Problem requirements - Write out every line of the material as it stands, apart from the pictures.

== Segment start ==

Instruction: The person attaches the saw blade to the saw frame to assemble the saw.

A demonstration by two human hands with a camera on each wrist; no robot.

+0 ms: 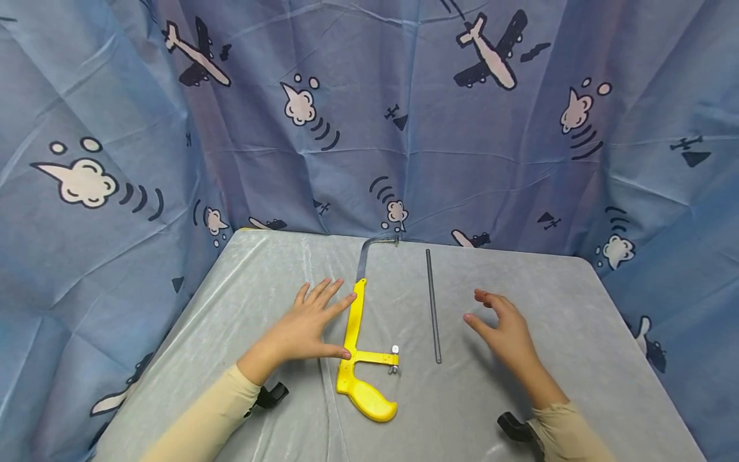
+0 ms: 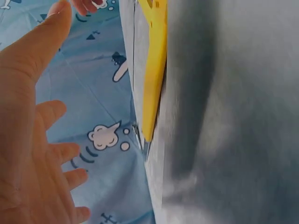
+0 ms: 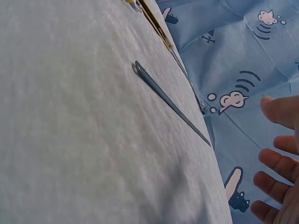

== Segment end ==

Result below -
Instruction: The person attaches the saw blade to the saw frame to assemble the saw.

A demonstration by two human hands with a camera on each wrist; no robot.

+0 ms: 
+0 ms: 
+0 ms: 

The answer has been fully written out.